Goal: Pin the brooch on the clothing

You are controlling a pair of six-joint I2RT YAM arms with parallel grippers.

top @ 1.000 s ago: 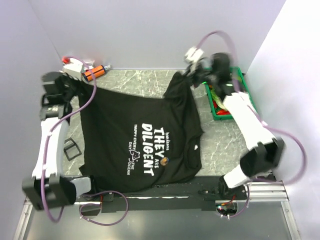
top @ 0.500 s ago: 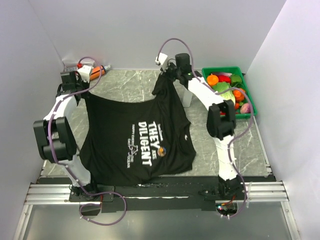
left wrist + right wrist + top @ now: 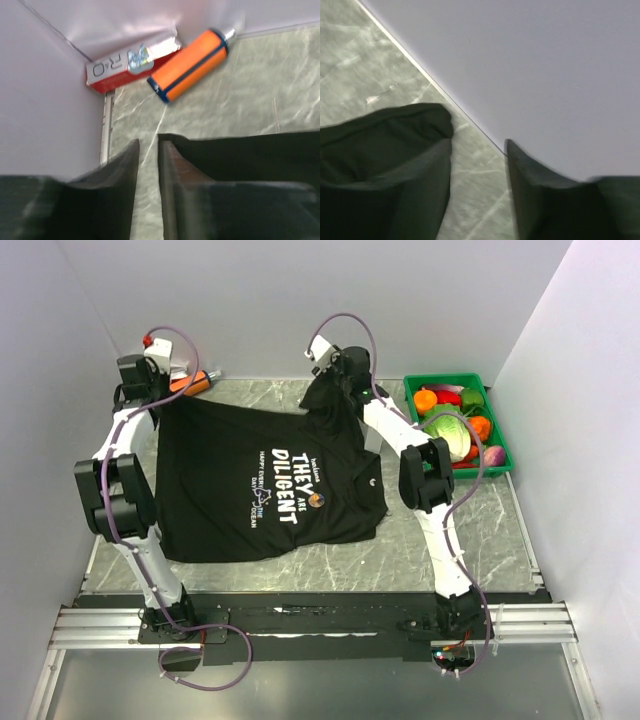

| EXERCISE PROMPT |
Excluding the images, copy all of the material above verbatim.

| EXERCISE RESPONSE |
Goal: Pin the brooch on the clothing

You are controlling a pair of six-joint I2RT YAM arms with parallel grippers.

top @ 1.000 s ago: 
top @ 0.500 s ago: 
left wrist + right wrist + top @ now: 

The work on this exercise has been finished.